Legal clients value law firms that straddle different areas of the law, finds study co-authored by Dr Lionel Paolella of Cambridge Judge Business School.
Organisational experts have traditionally frowned upon “category spanning” – the provision of a broad range of distinct services – because it’s commonly seen as draining a producer firm’s core appeal to audiences.
Compared to “purer” competitors, category spanners have traditionally been more poorly rewarded and less feted, and conventional wisdom dictates that clients prefer more focused producers.
Yet when it comes to corporate legal services, a study of hundreds of law firms in New York, London and Paris over a decade finds that this generalised theory just doesn’t hold up.
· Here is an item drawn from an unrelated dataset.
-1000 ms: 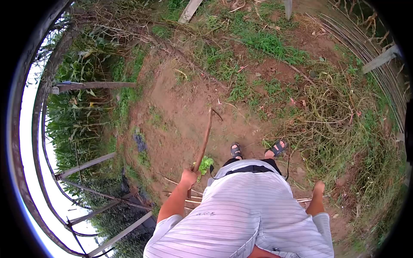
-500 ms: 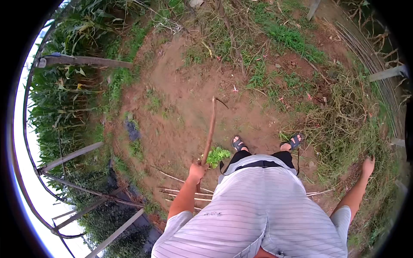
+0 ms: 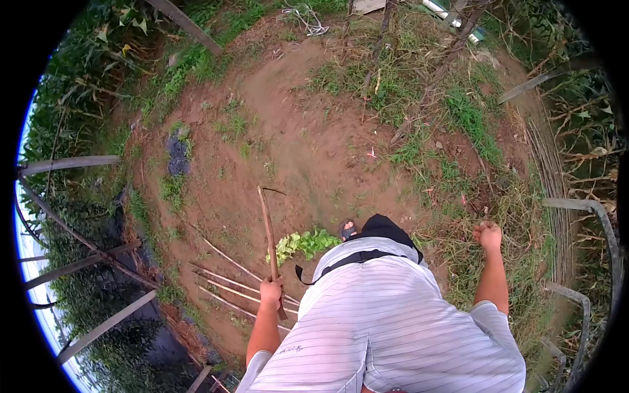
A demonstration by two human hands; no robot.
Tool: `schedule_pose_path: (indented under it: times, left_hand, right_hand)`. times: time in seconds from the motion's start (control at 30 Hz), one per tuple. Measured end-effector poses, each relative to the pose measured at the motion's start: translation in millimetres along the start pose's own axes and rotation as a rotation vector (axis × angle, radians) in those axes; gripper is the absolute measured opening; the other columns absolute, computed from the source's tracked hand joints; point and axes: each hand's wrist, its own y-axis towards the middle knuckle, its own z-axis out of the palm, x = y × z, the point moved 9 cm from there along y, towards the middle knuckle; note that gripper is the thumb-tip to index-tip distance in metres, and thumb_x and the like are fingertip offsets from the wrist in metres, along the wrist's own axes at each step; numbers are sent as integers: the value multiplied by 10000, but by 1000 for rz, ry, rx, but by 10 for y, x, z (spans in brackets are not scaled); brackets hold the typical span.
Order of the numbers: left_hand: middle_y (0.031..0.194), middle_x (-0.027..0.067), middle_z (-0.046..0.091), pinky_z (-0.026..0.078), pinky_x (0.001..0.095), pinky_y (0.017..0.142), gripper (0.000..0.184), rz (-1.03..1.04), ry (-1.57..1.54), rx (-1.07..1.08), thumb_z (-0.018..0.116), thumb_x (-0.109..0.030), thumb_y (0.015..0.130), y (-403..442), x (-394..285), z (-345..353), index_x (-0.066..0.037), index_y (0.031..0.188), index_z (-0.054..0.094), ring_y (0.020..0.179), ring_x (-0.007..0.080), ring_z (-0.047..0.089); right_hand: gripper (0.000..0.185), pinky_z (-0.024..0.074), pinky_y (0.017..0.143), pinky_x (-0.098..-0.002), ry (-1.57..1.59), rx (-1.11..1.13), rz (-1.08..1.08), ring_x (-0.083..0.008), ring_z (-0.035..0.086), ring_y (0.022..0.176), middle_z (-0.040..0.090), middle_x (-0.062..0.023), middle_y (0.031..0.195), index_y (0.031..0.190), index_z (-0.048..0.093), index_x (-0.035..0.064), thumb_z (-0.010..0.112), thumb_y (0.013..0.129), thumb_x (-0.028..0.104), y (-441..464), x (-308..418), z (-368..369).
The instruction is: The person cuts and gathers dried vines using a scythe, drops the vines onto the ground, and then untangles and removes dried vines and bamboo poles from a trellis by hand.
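Note:
My left hand (image 3: 271,292) is wrapped around the wooden handle of a sickle (image 3: 268,226). The handle points away from me, and its thin curved blade (image 3: 274,191) bends to the right at the far end. Beyond my left hand, light-green leafy plants (image 3: 304,244) lie or grow on the soil, partly behind the handle. My right hand (image 3: 487,234) is held out at my right side with its fingers curled in, and nothing shows in it. Below it spreads a heap of dry vines and grass (image 3: 517,229).
Several thin pale poles (image 3: 242,288) lie on the ground at my left. A black sheet piece (image 3: 177,154) sits on the bare soil (image 3: 282,137). Posts (image 3: 187,26) and metal frames (image 3: 590,209) edge the plot, with corn plants (image 3: 78,98) outside. One sandalled foot (image 3: 348,228) shows.
My body and view have turned and shifted forward. The sickle is still in my left hand, now lower in view. My right hand has come forward and inward, its fingers curled.

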Motion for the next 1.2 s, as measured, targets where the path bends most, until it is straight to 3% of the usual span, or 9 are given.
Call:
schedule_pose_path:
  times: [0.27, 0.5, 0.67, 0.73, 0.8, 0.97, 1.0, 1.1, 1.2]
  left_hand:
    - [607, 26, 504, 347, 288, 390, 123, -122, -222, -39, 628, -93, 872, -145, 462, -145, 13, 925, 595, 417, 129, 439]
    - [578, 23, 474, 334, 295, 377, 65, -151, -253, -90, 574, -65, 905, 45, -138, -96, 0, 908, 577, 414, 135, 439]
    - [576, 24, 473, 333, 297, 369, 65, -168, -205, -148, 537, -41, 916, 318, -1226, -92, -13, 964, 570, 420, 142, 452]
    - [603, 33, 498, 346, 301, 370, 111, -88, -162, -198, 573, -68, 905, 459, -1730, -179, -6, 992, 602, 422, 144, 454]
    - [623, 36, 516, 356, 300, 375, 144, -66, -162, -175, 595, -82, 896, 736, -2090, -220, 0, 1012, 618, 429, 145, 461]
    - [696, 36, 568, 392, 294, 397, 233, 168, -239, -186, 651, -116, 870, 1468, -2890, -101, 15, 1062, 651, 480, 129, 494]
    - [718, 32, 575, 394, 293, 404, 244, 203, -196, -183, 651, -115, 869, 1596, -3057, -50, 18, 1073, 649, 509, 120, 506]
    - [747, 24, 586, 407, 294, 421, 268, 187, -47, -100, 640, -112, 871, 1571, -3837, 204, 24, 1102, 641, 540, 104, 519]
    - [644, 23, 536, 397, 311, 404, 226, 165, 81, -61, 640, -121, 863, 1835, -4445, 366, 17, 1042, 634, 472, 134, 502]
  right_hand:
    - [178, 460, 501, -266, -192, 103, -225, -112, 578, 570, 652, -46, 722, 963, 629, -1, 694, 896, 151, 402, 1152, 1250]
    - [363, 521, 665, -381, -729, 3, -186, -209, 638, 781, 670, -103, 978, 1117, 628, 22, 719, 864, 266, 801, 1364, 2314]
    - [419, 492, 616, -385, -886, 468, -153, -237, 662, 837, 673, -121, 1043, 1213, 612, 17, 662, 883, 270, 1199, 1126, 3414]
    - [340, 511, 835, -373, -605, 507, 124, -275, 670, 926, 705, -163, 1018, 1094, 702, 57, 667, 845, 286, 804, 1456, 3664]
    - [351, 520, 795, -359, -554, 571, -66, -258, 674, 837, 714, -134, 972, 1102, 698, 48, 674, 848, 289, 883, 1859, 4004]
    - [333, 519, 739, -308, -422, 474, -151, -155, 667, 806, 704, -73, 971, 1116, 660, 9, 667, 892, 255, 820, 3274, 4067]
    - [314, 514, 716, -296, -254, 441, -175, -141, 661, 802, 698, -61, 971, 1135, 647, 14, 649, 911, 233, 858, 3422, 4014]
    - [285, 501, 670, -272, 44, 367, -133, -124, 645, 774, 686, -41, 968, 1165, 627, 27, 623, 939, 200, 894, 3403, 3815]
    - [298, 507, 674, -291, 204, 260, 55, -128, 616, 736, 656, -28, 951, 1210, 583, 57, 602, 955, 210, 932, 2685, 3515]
The study – entitled “Category spanning, evaluation, and performance: revised theory and test on the corporate law market” – was recently published by the Academy of Management Journal. The co-authors are Dr Lionel Paolella of Cambridge Judge Business School and Rodolphe Durand of HEC Paris.
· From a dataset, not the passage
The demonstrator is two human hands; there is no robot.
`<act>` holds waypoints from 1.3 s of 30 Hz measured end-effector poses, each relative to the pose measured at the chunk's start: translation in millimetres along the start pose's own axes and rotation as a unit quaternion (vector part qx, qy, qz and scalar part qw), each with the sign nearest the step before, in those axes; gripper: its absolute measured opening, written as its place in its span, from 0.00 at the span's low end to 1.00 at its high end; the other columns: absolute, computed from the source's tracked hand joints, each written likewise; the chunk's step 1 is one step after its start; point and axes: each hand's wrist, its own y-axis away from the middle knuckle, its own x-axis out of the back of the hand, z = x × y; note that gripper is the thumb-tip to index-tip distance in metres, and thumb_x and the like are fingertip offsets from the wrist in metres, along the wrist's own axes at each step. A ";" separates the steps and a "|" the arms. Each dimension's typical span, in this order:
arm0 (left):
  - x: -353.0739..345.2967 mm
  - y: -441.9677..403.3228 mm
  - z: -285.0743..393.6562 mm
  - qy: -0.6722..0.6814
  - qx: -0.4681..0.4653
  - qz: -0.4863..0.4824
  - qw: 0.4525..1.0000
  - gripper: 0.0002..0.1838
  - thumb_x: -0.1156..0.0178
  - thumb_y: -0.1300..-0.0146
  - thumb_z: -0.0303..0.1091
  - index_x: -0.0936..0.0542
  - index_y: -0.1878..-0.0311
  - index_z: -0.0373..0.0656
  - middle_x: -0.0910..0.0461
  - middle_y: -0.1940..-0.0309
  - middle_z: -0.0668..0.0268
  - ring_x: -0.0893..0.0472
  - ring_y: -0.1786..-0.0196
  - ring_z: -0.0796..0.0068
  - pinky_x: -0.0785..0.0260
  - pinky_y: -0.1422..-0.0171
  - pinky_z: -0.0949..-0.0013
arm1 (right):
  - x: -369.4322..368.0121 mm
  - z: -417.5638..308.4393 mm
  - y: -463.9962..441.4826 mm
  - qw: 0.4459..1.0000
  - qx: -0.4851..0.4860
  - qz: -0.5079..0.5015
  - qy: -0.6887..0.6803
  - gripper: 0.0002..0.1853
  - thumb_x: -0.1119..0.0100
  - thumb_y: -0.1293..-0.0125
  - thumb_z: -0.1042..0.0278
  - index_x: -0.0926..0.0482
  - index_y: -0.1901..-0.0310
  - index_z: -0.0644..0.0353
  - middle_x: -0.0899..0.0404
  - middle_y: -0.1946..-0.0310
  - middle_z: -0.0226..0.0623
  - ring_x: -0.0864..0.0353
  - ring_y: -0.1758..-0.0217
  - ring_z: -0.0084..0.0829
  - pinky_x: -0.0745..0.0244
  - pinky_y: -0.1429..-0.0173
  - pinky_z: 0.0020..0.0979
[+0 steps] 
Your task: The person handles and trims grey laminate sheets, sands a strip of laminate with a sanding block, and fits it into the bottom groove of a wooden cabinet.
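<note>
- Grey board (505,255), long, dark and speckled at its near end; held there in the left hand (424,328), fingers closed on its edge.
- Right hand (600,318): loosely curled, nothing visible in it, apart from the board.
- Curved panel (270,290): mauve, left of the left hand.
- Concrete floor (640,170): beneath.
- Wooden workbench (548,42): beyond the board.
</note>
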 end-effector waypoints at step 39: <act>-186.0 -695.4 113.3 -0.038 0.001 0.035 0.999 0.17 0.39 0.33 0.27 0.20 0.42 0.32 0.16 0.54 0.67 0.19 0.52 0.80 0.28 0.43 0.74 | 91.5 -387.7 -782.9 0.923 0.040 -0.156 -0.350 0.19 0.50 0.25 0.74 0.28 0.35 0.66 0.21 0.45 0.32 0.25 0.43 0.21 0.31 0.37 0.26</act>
“Particularly related to acquisitions, legal clients expect sophisticated services and are willing to pay higher prices for them,” says Dr Lionel Paolella, University Lecturer in Strategy & Organisation at Cambridge Judge, whose research is utilised in the School’s Executive Education programmes for professional services firms. “When issues are more complex, we find that clients assess a producer as a broader entity instead of looking at particular elements of expertise in isolation.”
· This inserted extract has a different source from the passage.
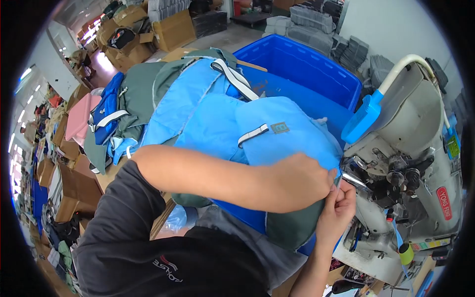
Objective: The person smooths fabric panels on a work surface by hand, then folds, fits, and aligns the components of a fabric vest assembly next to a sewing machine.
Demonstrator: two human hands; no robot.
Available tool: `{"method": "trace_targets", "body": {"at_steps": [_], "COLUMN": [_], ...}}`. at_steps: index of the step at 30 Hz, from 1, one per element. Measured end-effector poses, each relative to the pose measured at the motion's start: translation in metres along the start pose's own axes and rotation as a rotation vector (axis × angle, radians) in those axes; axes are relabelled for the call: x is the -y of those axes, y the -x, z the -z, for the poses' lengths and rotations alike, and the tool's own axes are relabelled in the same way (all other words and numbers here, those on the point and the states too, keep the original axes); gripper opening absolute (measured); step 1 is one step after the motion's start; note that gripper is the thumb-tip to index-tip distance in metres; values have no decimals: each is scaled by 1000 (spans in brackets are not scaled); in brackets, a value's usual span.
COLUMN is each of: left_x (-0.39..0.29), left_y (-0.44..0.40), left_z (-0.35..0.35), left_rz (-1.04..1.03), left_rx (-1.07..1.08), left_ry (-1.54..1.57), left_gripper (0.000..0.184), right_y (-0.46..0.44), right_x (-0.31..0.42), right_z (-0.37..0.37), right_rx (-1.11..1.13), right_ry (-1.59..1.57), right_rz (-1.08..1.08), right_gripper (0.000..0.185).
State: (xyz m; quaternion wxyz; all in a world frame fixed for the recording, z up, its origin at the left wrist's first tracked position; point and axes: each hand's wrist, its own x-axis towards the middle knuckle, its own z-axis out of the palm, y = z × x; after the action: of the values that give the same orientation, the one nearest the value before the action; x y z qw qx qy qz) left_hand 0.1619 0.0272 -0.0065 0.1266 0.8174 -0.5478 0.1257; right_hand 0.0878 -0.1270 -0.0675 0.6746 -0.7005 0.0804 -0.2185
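Note:
My left hand [302, 184] reaches across from the left, its fingers closed on the edge of the light blue fabric piece [287, 116]. Just below and to the right, my right hand [339, 205] pinches the same edge, where blue and dark green fabric meet beside the sewing machine [391, 148]. A black-and-white strap [253, 134] and a small square label [280, 127] are on the blue fabric. The dark green fabric [297, 225] hangs beneath my left hand. Both sets of fingertips are partly hidden by fabric and each other.
A blue bin [297, 64] stands behind the fabric. More green fabric [143, 89], a dark blue piece [106, 116] and a pink piece [81, 116] lie to the left. A light blue holder [363, 119] hangs on the machine's pale tube. Cardboard boxes [173, 30] stand farther back.

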Motion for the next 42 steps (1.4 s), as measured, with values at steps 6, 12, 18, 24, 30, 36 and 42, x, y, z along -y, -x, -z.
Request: {"method": "trace_targets", "body": {"at_steps": [6,12,18,24,30,36,42], "left_x": [-30,-60,-59,-63,-64,-59,-73], "left_y": [-8,-22,-16,5,-11,-14,6], "left_z": [-22,-32,-42,-32,-36,-42,-47], "left_rz": [124,288,314,250,334,338,394], "left_rx": [-65,-75,-122,-16,-132,-219,-301], "left_ry": [2,-67,-75,-149,180,220,-108], "left_gripper": [58,57,59,57,54,51,48], "right_y": [2,-1,1,11,5,3,14], "right_x": [2,3,3,-9,-4,-5,-9], "right_z": [1,-4,-3,4,1,0,8], "right_rx": [0,-79,-27,-20,-22,-11,-1], "right_ry": [-79,11,-9,-24,-72,-91,-78], "right_rz": [-58,25,68,32,59,54,-36], "right_gripper": [12,14,13,14,16,17,14]}}
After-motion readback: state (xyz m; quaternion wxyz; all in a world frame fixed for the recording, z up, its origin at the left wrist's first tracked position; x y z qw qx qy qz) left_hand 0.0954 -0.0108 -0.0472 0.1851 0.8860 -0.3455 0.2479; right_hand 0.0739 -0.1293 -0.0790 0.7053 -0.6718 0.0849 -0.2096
The study therefore concludes, at least as far as legal services are concerned, that clients have no general preference for a single category of expertise. Instead, what matters is the “theory of value” – clients’ perceptions of issues and solutions, and how these can best be provided from a goal-based perspective.
The study examined eight practice areas that span most of corporate legal practice: competition; litigation; intellectual property; property; tax; mergers & acquisition; bankruptcy and employment – covering the period 2000 to 2010.
The authors analysed rankings given the law firms by three guides for the legal profession – The Chambers and Partners, The Legal 500 and PLC Which Lawyer – which ranked according to practice area and location; additional information on such metrics as numbers of partners and gross revenue was compiled from a journal focusing on each city: American Lawyer for New York, The Lawyer for London and Juristes et Associés for Paris.
The study found that clients focus more on their own ability to identify and appreciate the combinations of categories offered by law firms, and not whether the law firms straddle practice categories.
The ability to convince clients that such a combination is beneficial also helps boost law firms’ bottom lines. The Paris-based partner of one US law firm told the authors that the way to develop the more profitable areas of practice such as litigation and M&A is to show skill in tax, property, employment and other less glamorous areas of the law – because demonstrating diversity can be the best way to close the high-profitability deal.
Some might suggest that clients often stick with their diversified law firms not out of appreciation of their many skills, but simply due to inertia – to minimise the cost of searching for another provider and haggling over a new contract. Yet the research found no evidence for this, and one study even found that 56 per cent of big companies from 60 countries use up to 10 multi-practice law firms.